Your answer should be only the lines below from the one with "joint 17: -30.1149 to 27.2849" to the one with "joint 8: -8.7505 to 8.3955", repeated exactly, ends included.
● ● ● ●
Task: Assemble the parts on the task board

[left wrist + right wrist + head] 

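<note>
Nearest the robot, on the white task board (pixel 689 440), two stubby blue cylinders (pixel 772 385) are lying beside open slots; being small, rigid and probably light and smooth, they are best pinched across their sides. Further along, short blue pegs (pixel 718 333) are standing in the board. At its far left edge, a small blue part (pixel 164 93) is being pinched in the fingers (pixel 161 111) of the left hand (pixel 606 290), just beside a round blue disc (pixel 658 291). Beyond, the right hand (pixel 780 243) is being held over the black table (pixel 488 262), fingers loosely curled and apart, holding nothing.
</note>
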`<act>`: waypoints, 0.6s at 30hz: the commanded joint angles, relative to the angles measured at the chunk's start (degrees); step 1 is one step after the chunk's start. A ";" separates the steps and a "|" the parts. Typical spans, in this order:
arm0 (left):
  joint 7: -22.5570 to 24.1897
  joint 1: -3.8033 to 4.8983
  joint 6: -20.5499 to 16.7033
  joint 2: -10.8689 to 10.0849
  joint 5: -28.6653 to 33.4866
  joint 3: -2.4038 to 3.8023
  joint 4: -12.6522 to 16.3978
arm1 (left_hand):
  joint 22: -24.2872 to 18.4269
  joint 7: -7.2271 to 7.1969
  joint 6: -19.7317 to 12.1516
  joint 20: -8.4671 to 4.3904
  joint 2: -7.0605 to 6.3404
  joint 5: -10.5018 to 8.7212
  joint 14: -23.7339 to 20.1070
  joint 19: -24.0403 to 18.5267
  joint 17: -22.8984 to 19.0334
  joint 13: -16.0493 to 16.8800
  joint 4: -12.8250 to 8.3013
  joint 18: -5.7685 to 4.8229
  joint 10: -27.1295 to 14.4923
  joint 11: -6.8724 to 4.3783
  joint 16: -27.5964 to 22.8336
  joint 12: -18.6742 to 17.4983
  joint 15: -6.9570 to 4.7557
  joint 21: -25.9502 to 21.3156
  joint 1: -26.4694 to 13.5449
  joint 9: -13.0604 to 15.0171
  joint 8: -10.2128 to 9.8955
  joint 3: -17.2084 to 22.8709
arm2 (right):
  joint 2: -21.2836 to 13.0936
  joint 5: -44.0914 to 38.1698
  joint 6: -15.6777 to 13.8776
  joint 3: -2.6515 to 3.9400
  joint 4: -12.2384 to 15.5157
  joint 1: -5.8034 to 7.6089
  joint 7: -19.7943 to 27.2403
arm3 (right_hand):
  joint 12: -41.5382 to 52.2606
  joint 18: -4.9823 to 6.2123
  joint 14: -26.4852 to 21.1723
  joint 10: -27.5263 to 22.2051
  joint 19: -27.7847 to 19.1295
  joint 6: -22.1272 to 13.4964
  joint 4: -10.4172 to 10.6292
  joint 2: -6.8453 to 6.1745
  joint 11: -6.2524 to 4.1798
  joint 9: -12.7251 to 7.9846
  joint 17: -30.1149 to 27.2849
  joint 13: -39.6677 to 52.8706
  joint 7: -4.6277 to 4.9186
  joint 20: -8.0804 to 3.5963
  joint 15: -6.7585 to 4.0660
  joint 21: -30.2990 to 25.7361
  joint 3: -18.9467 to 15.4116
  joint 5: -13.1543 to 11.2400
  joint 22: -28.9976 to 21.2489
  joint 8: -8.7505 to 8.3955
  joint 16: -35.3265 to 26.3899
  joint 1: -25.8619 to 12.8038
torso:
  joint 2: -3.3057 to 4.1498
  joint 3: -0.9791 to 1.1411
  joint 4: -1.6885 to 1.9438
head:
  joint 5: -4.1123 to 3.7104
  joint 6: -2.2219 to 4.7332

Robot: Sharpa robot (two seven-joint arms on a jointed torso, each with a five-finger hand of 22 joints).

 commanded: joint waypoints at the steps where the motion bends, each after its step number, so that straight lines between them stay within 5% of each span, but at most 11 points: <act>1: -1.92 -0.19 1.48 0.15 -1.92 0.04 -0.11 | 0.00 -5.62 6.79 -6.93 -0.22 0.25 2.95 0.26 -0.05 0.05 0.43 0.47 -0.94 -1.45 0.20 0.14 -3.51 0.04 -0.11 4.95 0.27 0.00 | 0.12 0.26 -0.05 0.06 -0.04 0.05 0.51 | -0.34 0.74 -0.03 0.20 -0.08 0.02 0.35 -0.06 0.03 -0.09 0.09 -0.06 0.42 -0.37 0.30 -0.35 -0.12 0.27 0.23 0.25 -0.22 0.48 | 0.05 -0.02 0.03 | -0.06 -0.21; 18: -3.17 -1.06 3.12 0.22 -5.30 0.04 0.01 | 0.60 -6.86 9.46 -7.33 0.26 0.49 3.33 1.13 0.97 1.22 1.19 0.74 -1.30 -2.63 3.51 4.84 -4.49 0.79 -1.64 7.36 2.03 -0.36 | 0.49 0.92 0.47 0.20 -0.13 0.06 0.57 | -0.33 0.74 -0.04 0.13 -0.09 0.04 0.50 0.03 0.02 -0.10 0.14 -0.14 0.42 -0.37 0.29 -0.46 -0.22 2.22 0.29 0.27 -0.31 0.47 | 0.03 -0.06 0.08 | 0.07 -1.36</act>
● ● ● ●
• _Answer to the exercise_
  joint 17: -30.1149 to 27.2849
  joint 13: -39.6677 to 52.8706
  joint 7: -4.6277 to 4.9186
  joint 20: -8.0804 to 3.5963
  joint 15: -6.7585 to 4.0660
  joint 21: -30.2990 to 25.7361
  joint 3: -18.9467 to 15.4116
  joint 5: -13.1543 to 11.2400
  joint 22: -28.9976 to 21.2489
  joint 8: -8.7505 to 8.3955

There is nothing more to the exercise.